> _PROBLEM REQUIREMENTS_:
Exactly the lines from the opening of the data through the line containing "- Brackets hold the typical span" should be reproduced, please, with nothing added.

> _EXERCISE MATERIAL_:
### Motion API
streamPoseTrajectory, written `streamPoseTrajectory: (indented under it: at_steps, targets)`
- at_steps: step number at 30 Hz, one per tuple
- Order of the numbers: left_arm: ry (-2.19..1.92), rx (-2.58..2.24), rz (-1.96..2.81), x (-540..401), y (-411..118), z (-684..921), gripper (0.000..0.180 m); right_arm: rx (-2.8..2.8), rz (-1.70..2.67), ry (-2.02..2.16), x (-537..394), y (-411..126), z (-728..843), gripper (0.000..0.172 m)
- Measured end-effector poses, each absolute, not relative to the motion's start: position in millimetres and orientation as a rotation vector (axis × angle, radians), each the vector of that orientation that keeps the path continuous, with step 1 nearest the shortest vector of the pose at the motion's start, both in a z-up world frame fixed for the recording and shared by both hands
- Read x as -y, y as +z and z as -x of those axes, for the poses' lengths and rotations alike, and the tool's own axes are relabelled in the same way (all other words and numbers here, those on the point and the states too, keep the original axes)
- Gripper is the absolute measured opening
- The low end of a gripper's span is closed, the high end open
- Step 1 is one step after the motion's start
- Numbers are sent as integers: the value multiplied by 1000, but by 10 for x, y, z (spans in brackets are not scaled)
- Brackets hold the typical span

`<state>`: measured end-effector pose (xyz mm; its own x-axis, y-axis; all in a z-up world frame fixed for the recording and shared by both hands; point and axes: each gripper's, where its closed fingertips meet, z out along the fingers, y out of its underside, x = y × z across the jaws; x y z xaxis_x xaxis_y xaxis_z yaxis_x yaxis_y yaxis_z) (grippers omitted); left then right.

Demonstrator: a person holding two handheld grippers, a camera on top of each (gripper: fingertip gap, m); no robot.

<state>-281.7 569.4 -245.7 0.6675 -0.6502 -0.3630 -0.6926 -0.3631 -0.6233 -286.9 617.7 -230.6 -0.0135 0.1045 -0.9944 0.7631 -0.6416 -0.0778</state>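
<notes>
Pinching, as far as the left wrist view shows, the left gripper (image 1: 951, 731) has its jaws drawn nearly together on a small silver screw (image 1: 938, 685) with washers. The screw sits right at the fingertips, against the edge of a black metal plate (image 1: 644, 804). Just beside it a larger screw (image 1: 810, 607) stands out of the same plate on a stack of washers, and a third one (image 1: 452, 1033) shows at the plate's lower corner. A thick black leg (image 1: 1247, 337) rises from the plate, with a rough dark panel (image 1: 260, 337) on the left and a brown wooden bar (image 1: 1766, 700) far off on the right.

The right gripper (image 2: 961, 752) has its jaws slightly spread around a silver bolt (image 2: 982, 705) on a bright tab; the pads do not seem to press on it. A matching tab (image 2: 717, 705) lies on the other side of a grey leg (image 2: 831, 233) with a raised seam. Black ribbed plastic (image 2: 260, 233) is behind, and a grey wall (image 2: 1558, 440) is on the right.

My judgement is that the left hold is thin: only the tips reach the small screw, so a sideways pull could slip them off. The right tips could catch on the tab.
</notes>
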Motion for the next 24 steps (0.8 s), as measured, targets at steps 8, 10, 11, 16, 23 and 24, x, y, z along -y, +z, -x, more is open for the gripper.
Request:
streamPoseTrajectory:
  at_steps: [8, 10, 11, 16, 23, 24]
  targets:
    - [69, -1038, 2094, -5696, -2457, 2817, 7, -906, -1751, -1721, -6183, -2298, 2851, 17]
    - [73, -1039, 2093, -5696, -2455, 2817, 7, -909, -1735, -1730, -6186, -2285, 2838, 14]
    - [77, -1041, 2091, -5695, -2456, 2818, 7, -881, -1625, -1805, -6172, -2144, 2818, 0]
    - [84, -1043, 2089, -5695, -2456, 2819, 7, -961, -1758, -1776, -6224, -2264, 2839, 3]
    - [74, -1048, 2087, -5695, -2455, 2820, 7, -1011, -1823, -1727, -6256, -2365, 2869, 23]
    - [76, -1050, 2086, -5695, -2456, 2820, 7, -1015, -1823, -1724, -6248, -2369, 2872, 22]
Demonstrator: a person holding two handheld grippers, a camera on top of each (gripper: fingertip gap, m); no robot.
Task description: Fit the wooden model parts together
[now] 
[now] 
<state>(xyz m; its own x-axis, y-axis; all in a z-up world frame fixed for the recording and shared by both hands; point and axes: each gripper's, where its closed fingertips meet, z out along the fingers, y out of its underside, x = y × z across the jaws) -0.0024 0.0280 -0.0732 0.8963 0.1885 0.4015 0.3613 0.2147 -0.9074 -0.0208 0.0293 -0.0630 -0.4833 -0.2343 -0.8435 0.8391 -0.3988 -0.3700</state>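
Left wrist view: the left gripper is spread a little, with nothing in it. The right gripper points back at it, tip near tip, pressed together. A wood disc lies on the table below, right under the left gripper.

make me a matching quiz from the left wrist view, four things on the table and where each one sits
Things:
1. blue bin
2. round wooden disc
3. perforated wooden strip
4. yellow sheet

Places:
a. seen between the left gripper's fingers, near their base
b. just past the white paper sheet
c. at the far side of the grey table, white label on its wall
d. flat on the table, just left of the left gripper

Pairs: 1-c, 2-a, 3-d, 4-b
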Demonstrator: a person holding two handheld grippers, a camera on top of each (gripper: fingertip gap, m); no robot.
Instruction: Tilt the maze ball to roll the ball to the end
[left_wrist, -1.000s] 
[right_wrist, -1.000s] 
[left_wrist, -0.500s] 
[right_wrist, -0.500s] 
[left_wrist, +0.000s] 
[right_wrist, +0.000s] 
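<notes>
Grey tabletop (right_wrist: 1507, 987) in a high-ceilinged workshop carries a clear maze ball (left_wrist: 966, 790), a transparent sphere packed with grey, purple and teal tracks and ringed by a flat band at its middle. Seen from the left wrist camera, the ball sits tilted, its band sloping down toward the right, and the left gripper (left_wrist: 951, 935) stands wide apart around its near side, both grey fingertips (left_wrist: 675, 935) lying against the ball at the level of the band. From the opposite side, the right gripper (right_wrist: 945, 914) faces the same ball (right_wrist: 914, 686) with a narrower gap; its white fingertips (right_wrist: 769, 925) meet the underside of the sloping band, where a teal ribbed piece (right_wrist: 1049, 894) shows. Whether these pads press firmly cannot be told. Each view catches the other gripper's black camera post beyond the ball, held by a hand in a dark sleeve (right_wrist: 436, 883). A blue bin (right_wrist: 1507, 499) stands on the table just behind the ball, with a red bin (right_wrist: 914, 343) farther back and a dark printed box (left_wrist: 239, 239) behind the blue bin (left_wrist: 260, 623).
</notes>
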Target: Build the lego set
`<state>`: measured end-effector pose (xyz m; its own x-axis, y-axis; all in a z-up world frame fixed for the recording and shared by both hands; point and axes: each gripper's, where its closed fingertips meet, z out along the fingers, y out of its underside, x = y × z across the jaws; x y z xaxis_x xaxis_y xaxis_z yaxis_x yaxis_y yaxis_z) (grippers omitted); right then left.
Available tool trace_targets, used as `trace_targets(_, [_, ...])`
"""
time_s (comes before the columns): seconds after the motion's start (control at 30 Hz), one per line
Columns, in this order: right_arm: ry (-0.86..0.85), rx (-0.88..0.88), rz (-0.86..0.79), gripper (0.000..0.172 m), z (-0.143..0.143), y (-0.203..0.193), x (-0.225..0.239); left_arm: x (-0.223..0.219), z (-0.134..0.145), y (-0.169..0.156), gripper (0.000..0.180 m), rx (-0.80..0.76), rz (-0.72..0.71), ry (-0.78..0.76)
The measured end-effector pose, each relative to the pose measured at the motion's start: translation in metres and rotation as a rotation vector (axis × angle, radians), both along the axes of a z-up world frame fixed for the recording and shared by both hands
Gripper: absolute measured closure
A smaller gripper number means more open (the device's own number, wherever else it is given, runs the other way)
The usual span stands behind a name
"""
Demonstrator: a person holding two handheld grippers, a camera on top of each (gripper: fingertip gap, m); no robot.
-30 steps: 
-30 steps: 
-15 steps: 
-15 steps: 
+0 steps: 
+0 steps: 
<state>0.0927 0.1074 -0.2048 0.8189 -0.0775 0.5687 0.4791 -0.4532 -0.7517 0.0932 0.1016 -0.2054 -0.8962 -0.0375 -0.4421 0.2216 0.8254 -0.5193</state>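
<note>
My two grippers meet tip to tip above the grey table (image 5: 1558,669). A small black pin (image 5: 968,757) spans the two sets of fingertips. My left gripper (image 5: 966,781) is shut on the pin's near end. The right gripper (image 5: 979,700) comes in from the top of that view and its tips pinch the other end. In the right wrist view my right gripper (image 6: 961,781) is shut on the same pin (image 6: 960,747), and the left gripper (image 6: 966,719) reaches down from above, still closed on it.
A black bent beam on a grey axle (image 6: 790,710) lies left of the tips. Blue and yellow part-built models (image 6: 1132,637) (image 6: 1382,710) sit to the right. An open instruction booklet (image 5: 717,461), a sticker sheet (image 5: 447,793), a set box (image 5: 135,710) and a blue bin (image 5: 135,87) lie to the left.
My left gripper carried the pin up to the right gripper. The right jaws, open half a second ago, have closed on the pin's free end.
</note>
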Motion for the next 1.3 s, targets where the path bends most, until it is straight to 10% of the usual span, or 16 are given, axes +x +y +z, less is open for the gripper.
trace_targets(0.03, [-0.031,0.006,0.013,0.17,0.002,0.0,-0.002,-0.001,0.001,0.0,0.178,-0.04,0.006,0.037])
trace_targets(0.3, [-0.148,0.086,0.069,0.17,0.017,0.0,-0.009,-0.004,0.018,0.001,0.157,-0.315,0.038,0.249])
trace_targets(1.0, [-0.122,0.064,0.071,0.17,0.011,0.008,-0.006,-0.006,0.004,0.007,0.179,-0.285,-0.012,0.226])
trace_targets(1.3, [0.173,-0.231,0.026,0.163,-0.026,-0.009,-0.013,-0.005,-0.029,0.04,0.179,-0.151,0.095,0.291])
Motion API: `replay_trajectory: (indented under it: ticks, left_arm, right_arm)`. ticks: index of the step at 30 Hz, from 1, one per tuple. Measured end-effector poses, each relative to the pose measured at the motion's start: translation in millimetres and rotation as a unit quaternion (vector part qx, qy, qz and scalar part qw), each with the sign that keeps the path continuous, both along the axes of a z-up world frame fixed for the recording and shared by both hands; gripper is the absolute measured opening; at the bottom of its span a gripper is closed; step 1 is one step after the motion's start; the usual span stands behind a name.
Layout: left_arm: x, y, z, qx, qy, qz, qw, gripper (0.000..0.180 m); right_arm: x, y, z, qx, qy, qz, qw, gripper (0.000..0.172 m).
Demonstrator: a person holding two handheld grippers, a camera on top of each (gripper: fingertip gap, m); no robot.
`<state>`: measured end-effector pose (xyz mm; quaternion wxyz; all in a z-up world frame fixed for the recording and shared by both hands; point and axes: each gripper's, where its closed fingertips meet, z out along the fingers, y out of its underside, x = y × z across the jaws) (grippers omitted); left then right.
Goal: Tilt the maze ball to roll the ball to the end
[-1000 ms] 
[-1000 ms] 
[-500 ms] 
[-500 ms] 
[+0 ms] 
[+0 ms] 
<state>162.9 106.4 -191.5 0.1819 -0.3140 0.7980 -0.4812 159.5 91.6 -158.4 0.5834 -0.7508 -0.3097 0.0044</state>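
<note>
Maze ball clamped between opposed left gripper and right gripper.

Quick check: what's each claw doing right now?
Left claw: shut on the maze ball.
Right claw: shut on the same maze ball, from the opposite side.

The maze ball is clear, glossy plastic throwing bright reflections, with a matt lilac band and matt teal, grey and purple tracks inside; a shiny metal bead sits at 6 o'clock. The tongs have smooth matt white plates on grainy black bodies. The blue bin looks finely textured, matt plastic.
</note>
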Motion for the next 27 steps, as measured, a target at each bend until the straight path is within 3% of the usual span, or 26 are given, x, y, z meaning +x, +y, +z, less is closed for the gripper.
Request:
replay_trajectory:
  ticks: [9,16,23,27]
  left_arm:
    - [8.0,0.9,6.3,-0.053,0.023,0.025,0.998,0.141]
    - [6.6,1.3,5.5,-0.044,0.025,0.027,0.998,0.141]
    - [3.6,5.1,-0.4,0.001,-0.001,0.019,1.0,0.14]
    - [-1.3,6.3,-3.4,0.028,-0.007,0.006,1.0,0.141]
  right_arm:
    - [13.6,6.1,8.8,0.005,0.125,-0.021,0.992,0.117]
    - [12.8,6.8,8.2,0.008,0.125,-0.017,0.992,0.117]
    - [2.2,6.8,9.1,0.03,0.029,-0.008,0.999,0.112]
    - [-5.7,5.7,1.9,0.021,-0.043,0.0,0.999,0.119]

> _ANSWER SECTION_:
### Motion API
streamPoseTrajectory, written `streamPoseTrajectory: (indented under it: at_steps, targets)`
- at_steps: step number at 30 Hz, one per tuple
- Order of the numbers: left_arm: ry (-2.19..1.92), rx (-2.58..2.24), rz (-1.96..2.81), x (-540..401), y (-411..118), z (-684..921), gripper (0.000..0.180 m); right_arm: rx (-2.8..2.8), rz (-1.70..2.67), ry (-2.02..2.16), x (-537..394), y (-411..126), z (-728..843), gripper (0.000..0.172 m)
- Measured end-effector poses, each absolute, not relative to the motion's start: position in millimetres and orientation as a rotation vector (axis × angle, radians), each the vector of that orientation that keeps the path continuous, with step 1 nearest the shortest vector of the pose at the motion's start, both in a z-up world frame fixed for the recording and shared by both hands
- Read x as -y, y as +z and z as -x of those axes, for the poses' lengths and rotations alike, and the tool's own axes are relabelled in the same way (all other words and numbers here, those on the point and the states too, keep the original axes)
- Gripper is the absolute measured opening
- The low end of a gripper's span is closed, the high end open
- Step 1 is one step after the motion's start
- Numbers are sent as integers: the value multiplied by 1000, but by 10 for x, y, z (spans in brackets are not scaled)
- Brackets hold the typical span

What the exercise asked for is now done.